As personalised mobile banking and other digital services become a top priority over traditional services, banks must begin to look internally at their organisational culture to meet the changing needs of their modern consumers. (It all starts with your talent!)
The people want personalised mobile banking. Let’s give it to them!
- 15% of consumers are now mobile dominant, up sharply from 10% just a year ago
- 75% of UK consumers view online banking availability as the most important quality their bank should offer
- 87% of UK consumers with personal bank accounts believe banking services should be personalised to individual users
Banks need to start to “think mobile-first, or else ”.
And, ‘Mobile-first’ doesn’t just mean offering your services on an app. It means embracing digital to create disruptive products.
Banks that fail to adapt to the digitalisation of financial services not only risk losing customers, but also the very talent that develops and embodies their services.
Demand for digital transformation talent:
As European retail banks that pursue a full digital transformation can realize improvements in earnings (before interest, taxes, depreciation, and amortization) of over 40% in the next five years, it’s no wonder these banks are beginning to understand that “digital transformation is no less than a revolution”.
“Right now, banks are all about hiring digital transformation specialists,” says Paul Bennie, managing director of recruitment firm Bennie MacLean. “It’s really taken off and there’s a very limited talent pool of people with the necessary combination of business expertise and technical knowledge.”
This revolution could cost traditional retail banks, who are failing to redefine their organisation culture, their most innovative, tech-savvy talent.
As our whitepaper“Employee Engagement: The Millenial Wave” puts it, today’s employees are working for “purpose, not pay check”. To win the war on talent, banks must start “offering the progressive and innovative environments that top candidates [and existing employees] expect”.
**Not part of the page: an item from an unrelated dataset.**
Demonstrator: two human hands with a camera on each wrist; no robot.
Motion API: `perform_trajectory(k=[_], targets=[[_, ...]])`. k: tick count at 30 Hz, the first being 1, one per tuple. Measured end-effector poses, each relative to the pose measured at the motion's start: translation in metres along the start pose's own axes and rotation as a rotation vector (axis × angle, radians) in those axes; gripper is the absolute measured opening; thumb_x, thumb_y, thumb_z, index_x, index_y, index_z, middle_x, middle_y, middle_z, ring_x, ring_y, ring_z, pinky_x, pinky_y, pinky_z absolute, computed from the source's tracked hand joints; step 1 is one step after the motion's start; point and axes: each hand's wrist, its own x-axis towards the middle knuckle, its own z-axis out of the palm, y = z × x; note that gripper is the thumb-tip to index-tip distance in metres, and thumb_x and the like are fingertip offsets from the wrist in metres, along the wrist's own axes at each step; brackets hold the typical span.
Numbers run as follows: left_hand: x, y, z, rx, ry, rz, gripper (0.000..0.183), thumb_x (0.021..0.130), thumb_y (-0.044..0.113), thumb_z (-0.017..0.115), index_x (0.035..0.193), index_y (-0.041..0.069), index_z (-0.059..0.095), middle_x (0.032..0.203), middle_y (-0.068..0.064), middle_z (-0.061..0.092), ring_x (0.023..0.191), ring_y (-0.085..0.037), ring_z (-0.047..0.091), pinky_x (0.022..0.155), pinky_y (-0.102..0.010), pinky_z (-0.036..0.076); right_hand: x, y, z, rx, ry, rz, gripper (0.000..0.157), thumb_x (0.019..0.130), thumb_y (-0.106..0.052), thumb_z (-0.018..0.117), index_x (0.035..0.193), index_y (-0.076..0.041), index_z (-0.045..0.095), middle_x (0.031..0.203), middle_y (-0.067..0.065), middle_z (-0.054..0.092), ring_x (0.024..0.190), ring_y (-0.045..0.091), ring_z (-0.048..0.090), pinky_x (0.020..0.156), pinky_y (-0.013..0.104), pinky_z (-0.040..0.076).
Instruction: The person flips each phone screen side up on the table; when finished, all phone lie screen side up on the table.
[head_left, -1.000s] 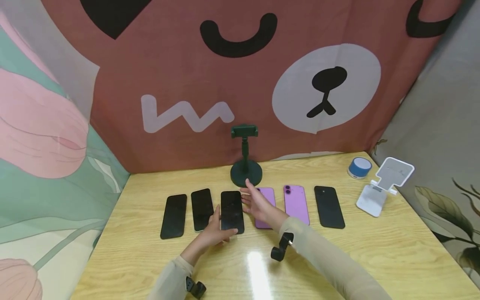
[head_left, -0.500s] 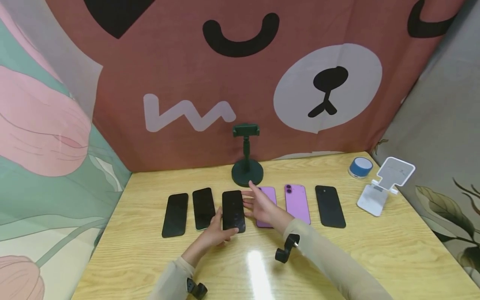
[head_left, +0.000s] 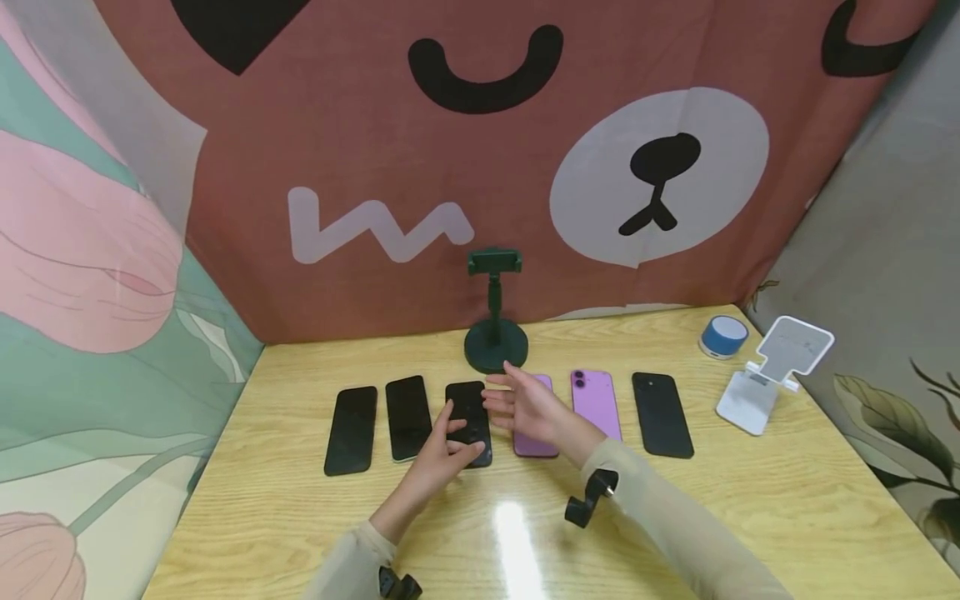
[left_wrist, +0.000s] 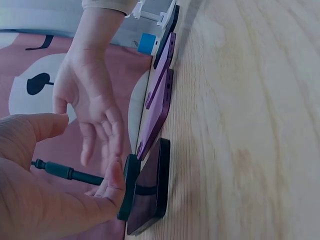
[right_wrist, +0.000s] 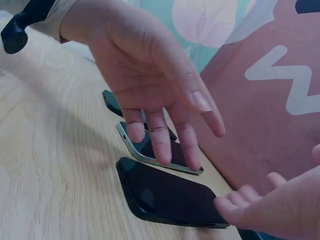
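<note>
A black phone (head_left: 474, 433) lies face up on the wooden table, the third from the left in a row. Over its left side hovers my left hand (head_left: 444, 454), fingers spread and relaxed, holding nothing. My right hand (head_left: 528, 408) is raised at the phone's right edge, palm turned inward, overlapping a purple phone (head_left: 535, 446) in the head view. In the right wrist view, the fingers of the left hand (right_wrist: 145, 75) hang above the phones. Left of the middle phone lie two more dark phones (head_left: 408, 417), one with a pale green edge.
Behind the row stands a dark green phone holder (head_left: 495, 342) on a round base. To the right lie another purple phone (head_left: 595, 404) and a black phone (head_left: 663, 415) with its camera side up. A blue-and-white cylinder (head_left: 723, 337) and a white folding stand (head_left: 748, 400) are farther right.
My left hand has lifted off the middle phone's lower left side and now hovers over it. The right hand has shifted slightly right, its palm turned more into view. The phones stay put.
</note>
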Motion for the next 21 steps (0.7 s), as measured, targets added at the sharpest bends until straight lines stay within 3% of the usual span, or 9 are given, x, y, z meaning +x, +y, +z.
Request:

Ditching the brick and mortar bank
Digital-only banks, like Monzo and Starling, are structured around providing exemplary customer service through digital augmentation. These innovative services are right on trend with the growing demand for highly personalised, mobile financial services.
Not only do these banks share a knack for digital automation, they also all have a similar strategy – and it’s all about their people.
An organisational strategy shared by many of these small, new-wave banks is that having a diverse workplace spurs innovation and agile thinking. This helps them provide increasingly personalised banking services to their growing customer bases.
“A diverse workforce gives you the best chance of attracting and retaining the top talent from the widest pool possible”.
Starlings ’ commitment:
Fostering an “open, fair, respectful, brave and upbeat” organisational culture.
These firms use their relatively flat organisational structure and diverse talent pool to encourage collaboration and fast execution of innovative ideas, from all different backgrounds.
The result: constant brand development.
As digital bank Revolut , bluntly, puts it, “No corporate bullshit. No politics. No red tape”.
Evidently, the banks excelling atdigital augmentation are those excelling at creating an inclusive work environment where “everyone has a voice”.
It’s time for a cultural cleanse:
We recommend that traditional banks begin looking at these new-wave, digital banks as examples of work environments that fosters game-changing, creative thinking.
Traditional banks must look toward the future of banking and consider how their employees play a role in shaping their mission.
It’s time to adapt your organisational culture, or risk falling behind.